### Exercise brief
Can you find the lines of the listing that include "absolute" and copy every one?

### Raw data
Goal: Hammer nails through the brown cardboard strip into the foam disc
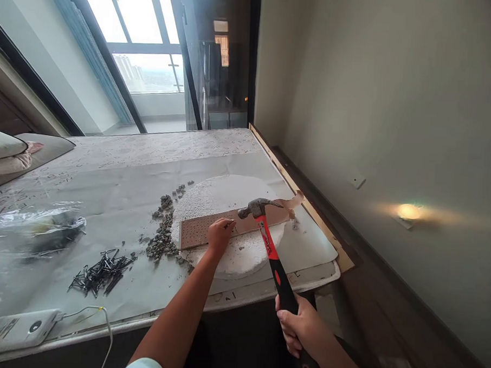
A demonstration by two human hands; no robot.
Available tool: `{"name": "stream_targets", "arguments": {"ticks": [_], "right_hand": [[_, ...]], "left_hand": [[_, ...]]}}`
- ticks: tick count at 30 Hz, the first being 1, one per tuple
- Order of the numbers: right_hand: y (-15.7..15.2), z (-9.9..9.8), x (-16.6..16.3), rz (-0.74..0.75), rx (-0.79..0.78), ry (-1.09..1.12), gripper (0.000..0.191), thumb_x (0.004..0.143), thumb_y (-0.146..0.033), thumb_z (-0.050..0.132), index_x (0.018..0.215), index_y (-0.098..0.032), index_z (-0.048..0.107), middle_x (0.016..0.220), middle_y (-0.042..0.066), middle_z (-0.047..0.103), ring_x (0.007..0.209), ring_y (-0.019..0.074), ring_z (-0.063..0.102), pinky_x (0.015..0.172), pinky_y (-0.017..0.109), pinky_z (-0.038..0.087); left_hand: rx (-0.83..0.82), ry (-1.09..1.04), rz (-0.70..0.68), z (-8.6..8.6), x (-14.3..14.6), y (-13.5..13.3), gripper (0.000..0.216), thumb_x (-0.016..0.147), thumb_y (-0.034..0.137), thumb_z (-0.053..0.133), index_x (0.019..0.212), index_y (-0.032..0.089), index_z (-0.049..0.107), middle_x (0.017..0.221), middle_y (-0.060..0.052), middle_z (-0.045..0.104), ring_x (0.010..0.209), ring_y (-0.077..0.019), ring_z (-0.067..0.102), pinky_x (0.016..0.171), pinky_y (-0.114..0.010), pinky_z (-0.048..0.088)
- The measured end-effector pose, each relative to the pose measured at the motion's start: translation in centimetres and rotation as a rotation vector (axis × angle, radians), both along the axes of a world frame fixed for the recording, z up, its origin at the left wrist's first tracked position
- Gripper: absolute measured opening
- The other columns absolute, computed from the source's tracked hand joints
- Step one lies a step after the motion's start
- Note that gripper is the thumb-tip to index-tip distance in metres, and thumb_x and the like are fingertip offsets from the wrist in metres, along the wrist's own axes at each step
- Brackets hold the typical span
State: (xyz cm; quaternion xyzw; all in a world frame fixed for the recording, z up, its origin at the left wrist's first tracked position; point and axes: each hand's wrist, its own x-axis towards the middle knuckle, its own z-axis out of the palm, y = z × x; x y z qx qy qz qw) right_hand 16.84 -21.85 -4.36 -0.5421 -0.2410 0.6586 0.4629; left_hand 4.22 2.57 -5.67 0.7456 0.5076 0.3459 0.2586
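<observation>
With its fingers pinched together, my left hand (219, 234) rests on a brown board (194, 231) dotted with rows of small holes. A small dark piece that looks like a nail (229, 223) shows at the fingertips. My right hand (298, 327) is wrapped round the black and red handle of a claw hammer (269, 239). Its metal head is over the board, to the right of my left hand. Beneath the board lies a round white foam slab (229, 188). A torn brown strip (294, 201) sticks up at the board's right end.
Grey gravel-like bits (162, 237) lie along the slab's left side. A pile of dark nails (103, 273) sits at front left, near a white power bank (23, 326) with a cable. Clear plastic wrapping (35, 232) is further left. A wall (395, 114) bounds the right.
</observation>
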Motion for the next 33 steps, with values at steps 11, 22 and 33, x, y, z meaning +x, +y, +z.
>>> {"name": "stream_targets", "arguments": {"ticks": [11, 22, 33], "right_hand": [[0.1, -0.4, -0.5, -0.009, -0.010, -0.176, 0.023, 0.065, -0.037, 0.056, 0.076, -0.022, 0.041, 0.037, -0.016, 0.025, 0.028, 0.0040, 0.022, 0.027, 0.016, 0.026], [1.3, 5.5, 3.2, 0.142, 0.130, -0.940, 0.010, 0.069, -0.028, 0.051, 0.073, -0.021, 0.055, 0.054, -0.004, 0.045, 0.049, 0.0125, 0.040, 0.048, 0.024, 0.030], [1.6, 7.3, 3.4, 0.115, 0.088, -1.142, 0.014, 0.069, -0.033, 0.051, 0.073, -0.021, 0.058, 0.067, 0.004, 0.058, 0.067, 0.0218, 0.054, 0.061, 0.029, 0.040]], "left_hand": [[0.030, 0.165, 0.051, -1.0, 0.2, -0.4, 0.022, 0.084, 0.032, 0.053, 0.086, 0.020, 0.071, 0.088, -0.005, 0.071, 0.082, -0.0170, 0.062, 0.071, -0.026, 0.042], [-0.010, 0.163, 0.030, -1.0, -0.5, -1.0, 0.024, 0.085, 0.033, 0.050, 0.084, 0.021, 0.071, 0.088, -0.005, 0.070, 0.082, -0.0176, 0.062, 0.070, -0.026, 0.040], [-0.037, 0.135, 0.013, -1.4, -0.9, -1.2, 0.023, 0.084, 0.032, 0.051, 0.081, 0.020, 0.071, 0.086, -0.007, 0.069, 0.080, -0.0189, 0.062, 0.071, -0.028, 0.041]]}}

### Response below
- Gripper: absolute measured opening
- The other columns absolute, computed from the source's tracked hand joints

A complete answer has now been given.